## Task brief
Each line of the data that mentions the string "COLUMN" needs to be identified and copied.

(Dataset content Opens)

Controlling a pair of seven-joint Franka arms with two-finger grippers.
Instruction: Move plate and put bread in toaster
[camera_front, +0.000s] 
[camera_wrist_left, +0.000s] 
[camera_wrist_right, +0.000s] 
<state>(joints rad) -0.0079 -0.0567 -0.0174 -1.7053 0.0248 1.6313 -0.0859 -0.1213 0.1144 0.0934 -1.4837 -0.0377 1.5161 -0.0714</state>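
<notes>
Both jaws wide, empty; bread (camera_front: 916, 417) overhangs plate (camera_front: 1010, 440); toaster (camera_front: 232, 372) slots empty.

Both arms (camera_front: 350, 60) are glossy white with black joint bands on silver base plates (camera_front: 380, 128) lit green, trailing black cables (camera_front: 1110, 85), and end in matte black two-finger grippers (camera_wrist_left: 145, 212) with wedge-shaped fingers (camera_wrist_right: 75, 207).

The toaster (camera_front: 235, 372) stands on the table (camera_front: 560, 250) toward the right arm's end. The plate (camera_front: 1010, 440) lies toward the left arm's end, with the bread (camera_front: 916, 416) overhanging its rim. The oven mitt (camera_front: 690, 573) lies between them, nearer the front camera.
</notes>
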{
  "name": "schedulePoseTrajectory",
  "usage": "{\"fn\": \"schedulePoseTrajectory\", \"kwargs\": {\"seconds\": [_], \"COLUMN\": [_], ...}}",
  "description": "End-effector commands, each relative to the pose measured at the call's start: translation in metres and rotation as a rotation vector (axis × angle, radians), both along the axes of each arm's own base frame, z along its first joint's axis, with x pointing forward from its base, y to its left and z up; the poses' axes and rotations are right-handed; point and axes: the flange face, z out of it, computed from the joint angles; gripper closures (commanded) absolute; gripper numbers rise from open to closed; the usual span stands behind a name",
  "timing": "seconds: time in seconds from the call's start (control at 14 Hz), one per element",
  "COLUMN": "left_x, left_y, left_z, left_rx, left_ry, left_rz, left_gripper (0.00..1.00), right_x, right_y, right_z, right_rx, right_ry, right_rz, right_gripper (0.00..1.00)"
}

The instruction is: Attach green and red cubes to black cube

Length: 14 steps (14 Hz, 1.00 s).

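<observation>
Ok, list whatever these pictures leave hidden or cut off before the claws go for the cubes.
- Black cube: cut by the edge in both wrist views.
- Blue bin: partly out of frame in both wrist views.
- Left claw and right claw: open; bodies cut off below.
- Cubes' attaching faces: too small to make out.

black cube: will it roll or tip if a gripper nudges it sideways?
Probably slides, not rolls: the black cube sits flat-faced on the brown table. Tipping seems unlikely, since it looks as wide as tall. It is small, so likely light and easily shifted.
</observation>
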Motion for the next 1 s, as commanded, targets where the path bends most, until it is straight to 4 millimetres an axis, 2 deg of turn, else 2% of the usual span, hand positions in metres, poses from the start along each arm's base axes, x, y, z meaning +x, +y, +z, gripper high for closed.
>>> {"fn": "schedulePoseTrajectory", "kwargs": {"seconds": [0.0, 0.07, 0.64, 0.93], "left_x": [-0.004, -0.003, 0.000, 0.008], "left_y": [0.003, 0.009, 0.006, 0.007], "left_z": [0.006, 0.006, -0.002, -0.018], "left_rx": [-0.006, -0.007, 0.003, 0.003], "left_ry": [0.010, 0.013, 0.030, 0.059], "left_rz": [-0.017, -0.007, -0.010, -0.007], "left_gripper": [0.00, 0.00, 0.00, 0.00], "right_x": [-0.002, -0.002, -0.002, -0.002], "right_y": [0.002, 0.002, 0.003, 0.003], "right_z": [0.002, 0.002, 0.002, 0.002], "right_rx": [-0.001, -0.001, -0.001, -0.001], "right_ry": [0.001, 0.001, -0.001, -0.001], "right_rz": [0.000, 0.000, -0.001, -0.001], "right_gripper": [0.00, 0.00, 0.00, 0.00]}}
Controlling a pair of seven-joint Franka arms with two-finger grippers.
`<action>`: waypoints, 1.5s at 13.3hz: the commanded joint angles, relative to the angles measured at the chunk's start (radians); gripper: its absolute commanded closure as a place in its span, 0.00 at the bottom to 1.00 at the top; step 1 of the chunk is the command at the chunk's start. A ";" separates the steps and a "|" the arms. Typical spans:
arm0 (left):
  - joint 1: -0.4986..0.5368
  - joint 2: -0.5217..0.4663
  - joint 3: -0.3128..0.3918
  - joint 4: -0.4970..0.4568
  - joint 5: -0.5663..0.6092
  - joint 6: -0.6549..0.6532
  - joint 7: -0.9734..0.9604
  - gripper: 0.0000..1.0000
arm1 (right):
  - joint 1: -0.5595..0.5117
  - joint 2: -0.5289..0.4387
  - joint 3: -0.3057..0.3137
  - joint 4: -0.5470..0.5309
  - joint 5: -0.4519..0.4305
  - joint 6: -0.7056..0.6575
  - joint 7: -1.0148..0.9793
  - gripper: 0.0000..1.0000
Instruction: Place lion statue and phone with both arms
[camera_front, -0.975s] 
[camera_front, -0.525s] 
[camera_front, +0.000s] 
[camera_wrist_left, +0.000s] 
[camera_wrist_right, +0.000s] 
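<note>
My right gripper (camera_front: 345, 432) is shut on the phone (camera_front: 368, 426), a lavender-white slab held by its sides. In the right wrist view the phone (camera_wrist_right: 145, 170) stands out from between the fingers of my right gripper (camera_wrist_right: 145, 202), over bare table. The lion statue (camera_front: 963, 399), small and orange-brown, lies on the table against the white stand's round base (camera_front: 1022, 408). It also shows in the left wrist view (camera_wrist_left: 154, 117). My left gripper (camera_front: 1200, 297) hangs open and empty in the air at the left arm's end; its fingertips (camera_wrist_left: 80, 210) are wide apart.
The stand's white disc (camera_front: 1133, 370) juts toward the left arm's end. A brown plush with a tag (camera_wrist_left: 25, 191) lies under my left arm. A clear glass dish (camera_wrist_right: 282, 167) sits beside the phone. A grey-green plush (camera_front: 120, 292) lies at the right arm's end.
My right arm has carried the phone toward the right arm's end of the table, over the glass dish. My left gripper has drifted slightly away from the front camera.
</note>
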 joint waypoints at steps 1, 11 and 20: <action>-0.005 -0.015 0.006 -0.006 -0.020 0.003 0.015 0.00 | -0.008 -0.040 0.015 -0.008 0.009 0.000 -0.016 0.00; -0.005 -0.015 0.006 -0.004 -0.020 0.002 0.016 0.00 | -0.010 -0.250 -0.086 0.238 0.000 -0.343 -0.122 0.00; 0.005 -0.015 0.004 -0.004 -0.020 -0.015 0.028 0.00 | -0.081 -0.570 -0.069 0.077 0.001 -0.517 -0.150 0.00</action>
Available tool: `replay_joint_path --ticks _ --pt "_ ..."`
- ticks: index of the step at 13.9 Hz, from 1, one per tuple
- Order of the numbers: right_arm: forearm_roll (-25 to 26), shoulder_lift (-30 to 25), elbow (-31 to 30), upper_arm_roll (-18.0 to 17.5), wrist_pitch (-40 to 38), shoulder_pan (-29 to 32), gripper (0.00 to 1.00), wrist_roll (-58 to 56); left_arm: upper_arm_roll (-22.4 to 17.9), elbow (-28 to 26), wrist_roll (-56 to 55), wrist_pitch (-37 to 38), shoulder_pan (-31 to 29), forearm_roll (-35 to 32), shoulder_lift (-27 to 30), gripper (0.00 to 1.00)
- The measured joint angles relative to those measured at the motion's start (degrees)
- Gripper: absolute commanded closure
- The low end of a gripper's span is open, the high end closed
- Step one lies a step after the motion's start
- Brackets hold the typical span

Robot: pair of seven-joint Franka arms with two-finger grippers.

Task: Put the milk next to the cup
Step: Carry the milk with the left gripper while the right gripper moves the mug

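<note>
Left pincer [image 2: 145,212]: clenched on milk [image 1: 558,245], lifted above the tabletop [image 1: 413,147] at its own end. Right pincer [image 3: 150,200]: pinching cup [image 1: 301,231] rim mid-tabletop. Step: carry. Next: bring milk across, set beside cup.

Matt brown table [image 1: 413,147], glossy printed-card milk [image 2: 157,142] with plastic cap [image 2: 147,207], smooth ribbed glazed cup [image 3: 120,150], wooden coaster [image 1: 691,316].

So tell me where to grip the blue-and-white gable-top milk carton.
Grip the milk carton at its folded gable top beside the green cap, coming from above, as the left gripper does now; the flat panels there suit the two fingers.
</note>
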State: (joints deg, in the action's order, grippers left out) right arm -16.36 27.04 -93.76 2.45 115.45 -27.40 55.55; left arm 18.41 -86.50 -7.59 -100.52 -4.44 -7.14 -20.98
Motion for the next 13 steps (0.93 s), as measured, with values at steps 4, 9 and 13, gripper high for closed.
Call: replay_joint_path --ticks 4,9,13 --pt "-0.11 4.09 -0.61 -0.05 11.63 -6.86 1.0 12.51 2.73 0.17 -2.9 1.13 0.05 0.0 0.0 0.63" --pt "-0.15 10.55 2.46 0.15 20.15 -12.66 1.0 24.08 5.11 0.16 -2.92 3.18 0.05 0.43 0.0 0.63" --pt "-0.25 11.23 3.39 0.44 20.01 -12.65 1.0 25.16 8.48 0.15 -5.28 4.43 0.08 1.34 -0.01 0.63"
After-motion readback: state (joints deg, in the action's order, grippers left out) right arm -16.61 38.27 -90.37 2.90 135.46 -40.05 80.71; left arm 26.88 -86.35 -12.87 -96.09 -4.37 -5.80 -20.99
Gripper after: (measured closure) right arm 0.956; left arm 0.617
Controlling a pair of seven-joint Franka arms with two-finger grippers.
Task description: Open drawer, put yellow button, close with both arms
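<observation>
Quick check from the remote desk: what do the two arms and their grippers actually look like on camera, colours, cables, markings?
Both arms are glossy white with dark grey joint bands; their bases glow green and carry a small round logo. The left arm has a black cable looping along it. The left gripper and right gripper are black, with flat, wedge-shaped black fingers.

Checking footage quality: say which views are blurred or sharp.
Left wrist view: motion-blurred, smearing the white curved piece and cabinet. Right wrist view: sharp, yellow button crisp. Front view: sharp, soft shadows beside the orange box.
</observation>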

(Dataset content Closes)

## Answer box
  "usage": "{\"fn\": \"schedulePoseTrajectory\", \"kwargs\": {\"seconds\": [_], \"COLUMN\": [_], ...}}",
  "COLUMN": "left_x, left_y, left_z, left_rx, left_ry, left_rz, left_gripper (0.00..1.00), right_x, right_y, right_z, right_rx, right_ry, right_rz, right_gripper (0.00..1.00)"

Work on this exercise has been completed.